From mboxrd@z Thu Jan  1 00:00:00 1970
Return-Path: <linux-kernel-owner@vger.kernel.org>
Received: (majordomo@vger.kernel.org) by vger.kernel.org via listexpand
	id S1754236AbaIOKoz (ORCPT <rfc822;w@1wt.eu>);
	Mon, 15 Sep 2014 06:44:55 -0400
Received: from mx2.parallels.com ([199.115.105.18]:42585 "EHLO
	mx2.parallels.com" rhost-flags-OK-OK-OK-OK) by vger.kernel.org
	with ESMTP id S1754033AbaIOKow (ORCPT
	<rfc822;linux-kernel@vger.kernel.org>);
	Mon, 15 Sep 2014 06:44:52 -0400
Date: Mon, 15 Sep 2014 14:44:37 +0400
From: Vladimir Davydov <vdavydov@parallels.com>
To: LKML <linux-kernel@vger.kernel.org>
CC: Johannes Weiner <hannes@cmpxchg.org>, Michal Hocko <mhocko@suse.cz>,
        "Greg Thelen" <gthelen@google.com>, Hugh Dickins <hughd@google.com>,
        "Kamezawa Hiroyuki" <kamezawa.hiroyu@jp.fujitsu.com>,
        Motohiro Kosaki <Motohiro.Kosaki@us.fujitsu.com>,
        Dave Chinner <david@fromorbit.com>,
        "Glauber Costa" <glommer@gmail.com>, Tejun Heo <tj@kernel.org>,
        Andrew Morton <akpm@linux-foundation.org>,
        Pavel Emelianov <xemul@parallels.com>,
        Konstantin Khorenko <khorenko@parallels.com>,
        LKML-MM <linux-mm@kvack.org>, LKML-cgroups <cgroups@vger.kernel.org>
Subject: [RFC] memory cgroup: weak points of kmem accounting design
Message-ID: <20140915104437.GA11886@esperanza>
MIME-Version: 1.0
Content-Type: text/plain; charset="us-ascii"
Content-Disposition: inline
Sender: linux-kernel-owner@vger.kernel.org
List-ID: <linux-kernel.vger.kernel.org>
X-Mailing-List: linux-kernel@vger.kernel.org

Hi,

I'd like to discuss downsides of the kmem accounting part of the memory
cgroup controller and a possible way to fix them.
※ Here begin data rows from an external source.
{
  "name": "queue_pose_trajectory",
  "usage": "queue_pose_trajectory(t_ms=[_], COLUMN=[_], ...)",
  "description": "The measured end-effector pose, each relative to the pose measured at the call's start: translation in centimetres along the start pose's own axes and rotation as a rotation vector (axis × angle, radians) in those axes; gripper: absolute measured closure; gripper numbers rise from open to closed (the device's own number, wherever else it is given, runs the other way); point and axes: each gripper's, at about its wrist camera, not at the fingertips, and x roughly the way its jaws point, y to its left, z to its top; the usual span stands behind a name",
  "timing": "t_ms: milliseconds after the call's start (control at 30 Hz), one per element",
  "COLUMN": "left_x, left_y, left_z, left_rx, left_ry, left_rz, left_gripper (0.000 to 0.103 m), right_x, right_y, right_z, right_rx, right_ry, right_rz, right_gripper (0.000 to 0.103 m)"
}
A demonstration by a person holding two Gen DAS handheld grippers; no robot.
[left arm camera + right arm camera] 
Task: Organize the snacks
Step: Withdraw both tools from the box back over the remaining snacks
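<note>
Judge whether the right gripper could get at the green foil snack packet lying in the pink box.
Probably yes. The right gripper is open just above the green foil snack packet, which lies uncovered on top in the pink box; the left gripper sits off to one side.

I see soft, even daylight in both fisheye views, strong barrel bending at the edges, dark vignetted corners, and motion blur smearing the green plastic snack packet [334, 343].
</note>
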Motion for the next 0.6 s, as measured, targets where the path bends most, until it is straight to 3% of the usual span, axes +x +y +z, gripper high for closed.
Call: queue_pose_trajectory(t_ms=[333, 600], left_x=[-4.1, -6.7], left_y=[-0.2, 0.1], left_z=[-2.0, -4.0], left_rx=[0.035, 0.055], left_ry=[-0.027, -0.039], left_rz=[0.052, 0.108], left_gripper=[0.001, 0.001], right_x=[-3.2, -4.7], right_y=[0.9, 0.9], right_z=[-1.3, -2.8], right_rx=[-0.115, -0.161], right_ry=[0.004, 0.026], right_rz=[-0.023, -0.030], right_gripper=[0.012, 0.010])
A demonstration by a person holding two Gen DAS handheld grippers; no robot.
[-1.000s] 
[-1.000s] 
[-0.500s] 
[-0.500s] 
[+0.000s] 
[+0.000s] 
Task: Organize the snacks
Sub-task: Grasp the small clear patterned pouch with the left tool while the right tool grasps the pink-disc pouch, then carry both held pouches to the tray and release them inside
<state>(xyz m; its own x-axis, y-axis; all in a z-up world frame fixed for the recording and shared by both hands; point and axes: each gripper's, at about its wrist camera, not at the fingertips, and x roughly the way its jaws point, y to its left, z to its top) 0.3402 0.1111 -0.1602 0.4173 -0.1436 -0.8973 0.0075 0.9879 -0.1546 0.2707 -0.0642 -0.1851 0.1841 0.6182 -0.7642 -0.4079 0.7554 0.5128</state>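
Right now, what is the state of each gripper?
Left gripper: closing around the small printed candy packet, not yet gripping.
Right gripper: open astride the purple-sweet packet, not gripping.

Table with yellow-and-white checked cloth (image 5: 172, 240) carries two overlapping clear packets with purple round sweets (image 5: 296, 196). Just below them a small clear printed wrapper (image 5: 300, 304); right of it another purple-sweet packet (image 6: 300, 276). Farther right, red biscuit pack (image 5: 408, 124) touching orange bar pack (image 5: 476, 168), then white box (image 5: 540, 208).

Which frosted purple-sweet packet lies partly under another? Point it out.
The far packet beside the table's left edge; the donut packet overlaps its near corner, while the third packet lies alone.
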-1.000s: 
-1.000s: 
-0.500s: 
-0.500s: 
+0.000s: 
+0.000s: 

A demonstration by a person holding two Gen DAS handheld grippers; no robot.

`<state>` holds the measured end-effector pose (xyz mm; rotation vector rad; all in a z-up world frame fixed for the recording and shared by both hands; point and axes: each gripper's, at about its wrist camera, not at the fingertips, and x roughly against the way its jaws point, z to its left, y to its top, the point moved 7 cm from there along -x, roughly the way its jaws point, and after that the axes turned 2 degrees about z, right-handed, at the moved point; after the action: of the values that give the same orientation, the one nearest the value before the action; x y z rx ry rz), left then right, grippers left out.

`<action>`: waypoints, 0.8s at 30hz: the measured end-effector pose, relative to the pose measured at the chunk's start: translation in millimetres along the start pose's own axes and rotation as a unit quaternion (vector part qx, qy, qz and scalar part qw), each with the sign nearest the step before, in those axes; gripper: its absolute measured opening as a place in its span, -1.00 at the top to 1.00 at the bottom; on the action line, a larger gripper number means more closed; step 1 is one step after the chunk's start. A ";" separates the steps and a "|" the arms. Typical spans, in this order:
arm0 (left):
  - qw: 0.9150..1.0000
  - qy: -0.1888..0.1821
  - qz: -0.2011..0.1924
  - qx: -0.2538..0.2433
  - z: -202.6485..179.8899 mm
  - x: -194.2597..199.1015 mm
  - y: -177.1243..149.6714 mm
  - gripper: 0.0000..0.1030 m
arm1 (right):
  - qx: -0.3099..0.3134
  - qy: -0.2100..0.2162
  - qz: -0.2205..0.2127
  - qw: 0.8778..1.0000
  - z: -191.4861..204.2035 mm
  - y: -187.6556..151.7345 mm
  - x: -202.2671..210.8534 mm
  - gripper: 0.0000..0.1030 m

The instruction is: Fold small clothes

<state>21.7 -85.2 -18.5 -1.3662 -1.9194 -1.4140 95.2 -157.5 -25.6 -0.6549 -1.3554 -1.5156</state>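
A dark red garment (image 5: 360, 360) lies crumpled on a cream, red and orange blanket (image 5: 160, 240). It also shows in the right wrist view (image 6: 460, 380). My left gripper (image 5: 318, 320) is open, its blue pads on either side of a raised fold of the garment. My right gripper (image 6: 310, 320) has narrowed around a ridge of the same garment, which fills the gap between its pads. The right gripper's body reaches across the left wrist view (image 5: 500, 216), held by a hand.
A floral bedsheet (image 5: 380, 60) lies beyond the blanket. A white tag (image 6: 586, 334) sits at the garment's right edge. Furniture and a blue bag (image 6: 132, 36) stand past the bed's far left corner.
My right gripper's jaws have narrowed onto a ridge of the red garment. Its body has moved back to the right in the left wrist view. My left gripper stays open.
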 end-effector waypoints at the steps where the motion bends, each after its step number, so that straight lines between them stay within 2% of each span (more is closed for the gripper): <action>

I'd really appreciate
if you could share your thoughts on it.

The idea lying behind the kmem accounting design is to provide each
memory cgroup with its private copy of every kmem_cache and list_lru
it's going to use. This is implemented by bundling these structures with
arrays storing per-memcg copies. The arrays are referenced by css id.
When a process in a cgroup tries to allocate an object from a kmem cache
we first find out which cgroup the process resides in, then look up the
cache copy corresponding to the cgroup, and finally allocate a new
object from the private cache. Similarly, on addition/deletion of an
object from a list_lru, we first obtain the kmem cache the object was
allocated from, then look up the memory cgroup which the cache belongs
to, and finally add/remove the object from the private copy of the
list_lru corresponding to the cgroup.

Though simple it looks from the first glance, it has a number of serious
weaknesses:

 - Providing each memory cgroup with its own kmem cache increases
   external fragmentation.

 - SLAB isn't ready to deal with thousands of caches: its algorithm
   walks over all system caches and shrinks them periodically, which may
   be really costly if we have thousands active memory cgroups.

 - Caches may now be created/destroyed frequently and from various
   places: on system cache destruction, on cgroup offline, from a work
   struct scheduled by kmalloc. Synchronizing them properly is really
   difficult. I've fixed some places, but it's still desperately buggy.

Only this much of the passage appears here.